> [Directions for this task]:
Go through the entries below, count every line with the string "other", and answer with only that number.

> [Source records]:
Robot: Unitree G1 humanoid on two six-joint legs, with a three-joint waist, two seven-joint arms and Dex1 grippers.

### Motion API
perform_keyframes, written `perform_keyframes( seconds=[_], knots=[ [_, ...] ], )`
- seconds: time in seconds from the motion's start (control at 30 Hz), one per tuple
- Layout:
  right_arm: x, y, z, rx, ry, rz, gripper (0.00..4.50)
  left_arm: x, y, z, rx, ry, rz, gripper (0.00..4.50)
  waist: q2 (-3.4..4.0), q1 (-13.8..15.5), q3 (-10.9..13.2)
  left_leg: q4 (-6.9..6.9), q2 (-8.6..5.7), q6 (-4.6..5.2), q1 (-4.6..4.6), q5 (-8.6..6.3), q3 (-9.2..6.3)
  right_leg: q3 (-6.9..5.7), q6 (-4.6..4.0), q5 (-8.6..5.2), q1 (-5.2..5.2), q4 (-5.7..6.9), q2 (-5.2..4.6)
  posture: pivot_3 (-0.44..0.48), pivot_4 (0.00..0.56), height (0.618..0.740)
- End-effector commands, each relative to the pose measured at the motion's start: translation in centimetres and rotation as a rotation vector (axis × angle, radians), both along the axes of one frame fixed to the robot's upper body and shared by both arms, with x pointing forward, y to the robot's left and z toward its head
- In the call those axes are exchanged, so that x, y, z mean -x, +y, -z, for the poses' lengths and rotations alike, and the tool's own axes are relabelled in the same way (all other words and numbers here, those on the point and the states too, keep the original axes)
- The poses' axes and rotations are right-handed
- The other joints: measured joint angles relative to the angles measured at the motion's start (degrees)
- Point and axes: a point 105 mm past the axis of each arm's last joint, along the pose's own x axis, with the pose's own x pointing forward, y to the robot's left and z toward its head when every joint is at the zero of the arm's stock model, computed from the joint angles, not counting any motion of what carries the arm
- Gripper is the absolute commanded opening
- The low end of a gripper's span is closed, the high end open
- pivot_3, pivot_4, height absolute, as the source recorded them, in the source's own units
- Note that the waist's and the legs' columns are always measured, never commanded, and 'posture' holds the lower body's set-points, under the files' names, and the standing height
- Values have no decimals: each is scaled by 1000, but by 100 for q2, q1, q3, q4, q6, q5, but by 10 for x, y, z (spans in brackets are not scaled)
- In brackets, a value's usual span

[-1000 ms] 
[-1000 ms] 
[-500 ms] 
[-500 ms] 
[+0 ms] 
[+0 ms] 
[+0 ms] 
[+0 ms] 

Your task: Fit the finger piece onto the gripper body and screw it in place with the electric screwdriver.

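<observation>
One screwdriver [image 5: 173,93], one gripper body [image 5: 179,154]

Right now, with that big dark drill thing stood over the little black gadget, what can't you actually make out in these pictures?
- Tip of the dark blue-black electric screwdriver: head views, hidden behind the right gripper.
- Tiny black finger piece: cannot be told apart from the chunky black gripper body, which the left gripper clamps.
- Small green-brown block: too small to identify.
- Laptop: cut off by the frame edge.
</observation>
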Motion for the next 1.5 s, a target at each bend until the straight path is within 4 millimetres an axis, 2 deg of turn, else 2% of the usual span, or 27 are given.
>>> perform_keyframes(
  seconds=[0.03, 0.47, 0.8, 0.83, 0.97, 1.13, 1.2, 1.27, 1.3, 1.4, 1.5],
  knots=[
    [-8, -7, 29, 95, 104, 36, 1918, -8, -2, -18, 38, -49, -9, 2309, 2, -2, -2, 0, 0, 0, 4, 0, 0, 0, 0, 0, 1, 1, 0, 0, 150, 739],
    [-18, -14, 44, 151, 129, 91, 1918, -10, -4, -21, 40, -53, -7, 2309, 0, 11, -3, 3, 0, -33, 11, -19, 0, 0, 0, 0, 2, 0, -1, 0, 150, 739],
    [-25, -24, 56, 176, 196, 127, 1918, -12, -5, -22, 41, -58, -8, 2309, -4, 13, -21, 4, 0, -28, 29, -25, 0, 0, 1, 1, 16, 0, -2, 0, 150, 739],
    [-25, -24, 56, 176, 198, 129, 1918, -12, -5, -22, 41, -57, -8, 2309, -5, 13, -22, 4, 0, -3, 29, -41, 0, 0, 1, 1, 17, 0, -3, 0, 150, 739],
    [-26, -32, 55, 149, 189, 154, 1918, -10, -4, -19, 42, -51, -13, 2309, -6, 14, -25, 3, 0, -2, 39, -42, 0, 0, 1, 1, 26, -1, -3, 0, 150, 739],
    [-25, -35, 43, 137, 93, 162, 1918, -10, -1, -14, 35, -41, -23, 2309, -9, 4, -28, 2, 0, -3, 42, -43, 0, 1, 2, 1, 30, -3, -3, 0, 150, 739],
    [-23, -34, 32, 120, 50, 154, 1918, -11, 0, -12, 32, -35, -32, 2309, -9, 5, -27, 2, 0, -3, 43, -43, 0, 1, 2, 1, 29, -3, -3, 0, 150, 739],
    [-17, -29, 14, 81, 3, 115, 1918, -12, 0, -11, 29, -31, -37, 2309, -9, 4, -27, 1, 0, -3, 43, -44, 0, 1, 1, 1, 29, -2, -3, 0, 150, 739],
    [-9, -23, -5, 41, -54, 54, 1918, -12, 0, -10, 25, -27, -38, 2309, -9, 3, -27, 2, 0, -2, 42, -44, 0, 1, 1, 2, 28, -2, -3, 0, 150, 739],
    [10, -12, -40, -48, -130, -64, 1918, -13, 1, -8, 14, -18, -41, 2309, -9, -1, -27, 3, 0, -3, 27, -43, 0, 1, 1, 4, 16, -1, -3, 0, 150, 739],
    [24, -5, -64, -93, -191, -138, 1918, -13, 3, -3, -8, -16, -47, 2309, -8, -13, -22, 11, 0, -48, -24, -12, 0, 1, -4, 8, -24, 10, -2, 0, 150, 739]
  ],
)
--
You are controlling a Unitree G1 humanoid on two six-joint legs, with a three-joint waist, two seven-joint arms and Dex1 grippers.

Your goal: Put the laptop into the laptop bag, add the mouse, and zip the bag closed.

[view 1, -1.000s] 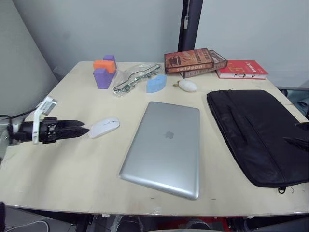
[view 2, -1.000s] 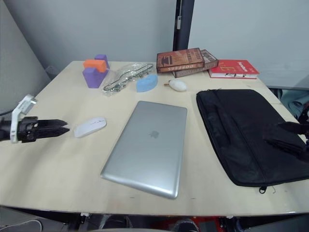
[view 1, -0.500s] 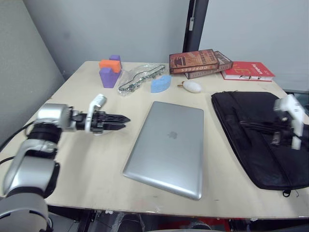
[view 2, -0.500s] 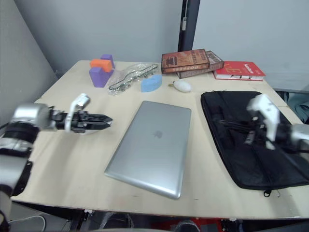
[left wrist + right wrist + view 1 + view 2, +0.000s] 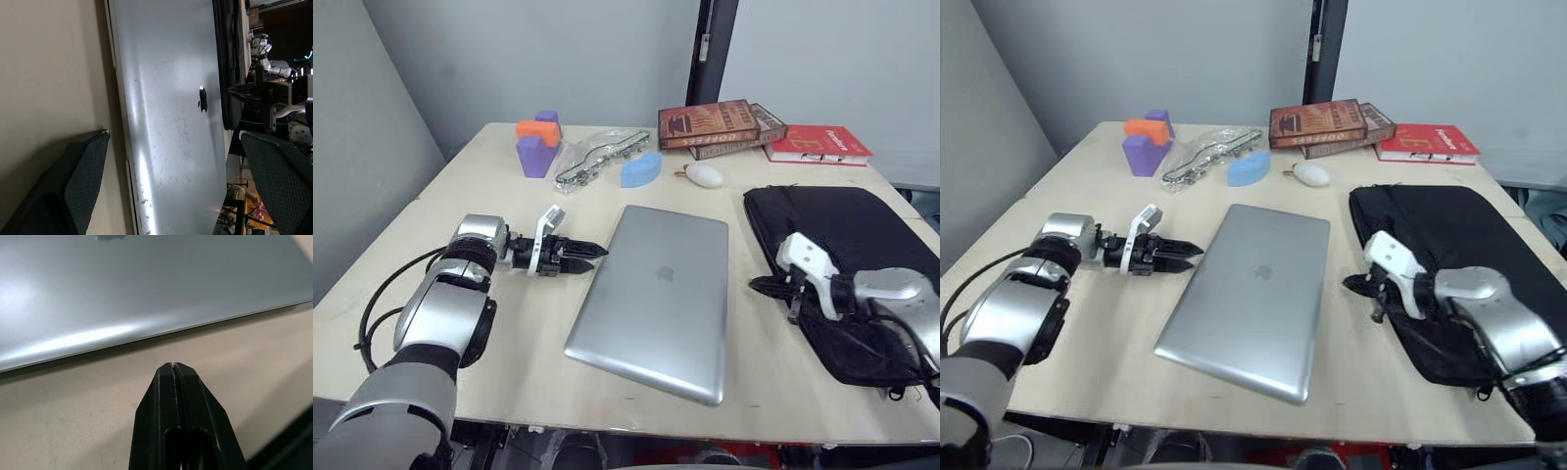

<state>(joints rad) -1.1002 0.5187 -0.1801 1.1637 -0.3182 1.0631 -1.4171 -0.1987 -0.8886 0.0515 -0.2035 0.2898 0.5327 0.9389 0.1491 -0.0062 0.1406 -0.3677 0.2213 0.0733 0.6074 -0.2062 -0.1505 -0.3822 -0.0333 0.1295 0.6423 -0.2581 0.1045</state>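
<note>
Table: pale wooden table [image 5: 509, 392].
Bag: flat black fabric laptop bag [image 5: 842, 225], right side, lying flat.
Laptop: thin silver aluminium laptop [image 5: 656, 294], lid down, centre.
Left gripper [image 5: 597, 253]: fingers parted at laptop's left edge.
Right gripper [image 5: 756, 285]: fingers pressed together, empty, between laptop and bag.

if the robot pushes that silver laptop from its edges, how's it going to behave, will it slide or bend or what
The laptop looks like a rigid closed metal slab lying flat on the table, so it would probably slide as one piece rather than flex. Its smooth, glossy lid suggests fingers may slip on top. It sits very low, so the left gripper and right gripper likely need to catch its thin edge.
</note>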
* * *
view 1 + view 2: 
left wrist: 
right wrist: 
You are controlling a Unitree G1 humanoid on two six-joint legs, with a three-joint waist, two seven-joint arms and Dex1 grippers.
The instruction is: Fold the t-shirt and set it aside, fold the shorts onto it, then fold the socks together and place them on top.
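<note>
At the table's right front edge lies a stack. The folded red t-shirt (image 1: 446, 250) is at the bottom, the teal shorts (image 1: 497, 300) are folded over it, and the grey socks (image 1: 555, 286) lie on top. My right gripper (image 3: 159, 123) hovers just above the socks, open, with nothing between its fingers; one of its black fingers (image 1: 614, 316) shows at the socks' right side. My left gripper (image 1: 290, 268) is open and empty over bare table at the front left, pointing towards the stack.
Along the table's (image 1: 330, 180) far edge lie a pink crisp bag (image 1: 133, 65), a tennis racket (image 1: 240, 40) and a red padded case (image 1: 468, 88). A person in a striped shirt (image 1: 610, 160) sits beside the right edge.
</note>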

> [Written solution]:
2